AbstractID: 9264 Title: MOSFET Behavior Under Irradiation by Gamma Rays: Results from
a Monte Carlo Study
Tiny volume and high sensitivity of MOSFET dosimeters make them excellent tools to measure entrance skin dose during irradiations from
linear accelerators to radiological imaging systems. Recent version of this dosimeter shows an angular dependence of less than 3%. For low
energy irradiation, non-water equivalence has been reported. Simulations were performed to analyze the behavior of particles in its sensitive
volume. The GEANT4 simulation toolkit was chosen for its flexibility and ability to consider particles of energy as low as 1 keV. Validity
for medical application was carefully tested. Simulations with photons ranging from 10 keV to 25 MeV were done to characterize angular
dependence, dose deposition and out of field measurements. Thomson and Nielsen Company provided details regarding MOSFET geometry
and materials.
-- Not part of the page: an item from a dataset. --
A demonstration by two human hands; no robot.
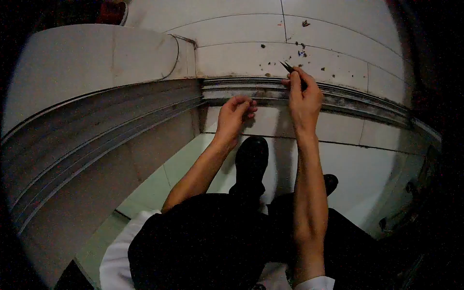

For irradiation at megavoltage energies, the dose deposited in the dosimeter agreed well with the dose in the medium. In a
depth dose curve for 5 MeV photons, the average absolute difference in the first ten centimeters after the buildup is 0.7% (σ = 0.6%).
However the MOSFET overresponds at low energy because of the photoelectric effect (2 times more energy is deposited in silicon than in
water at 100 keV). In out of field measurements the number of electrons in the sensitive area decreases exponentially with distance from the
beam. From the data obtained, confidence in the measurement of dose deposition was gained for high-energy irradiation. Given the
important difference with water at low-energy, great care must be taken during calibration at kilovoltage energies.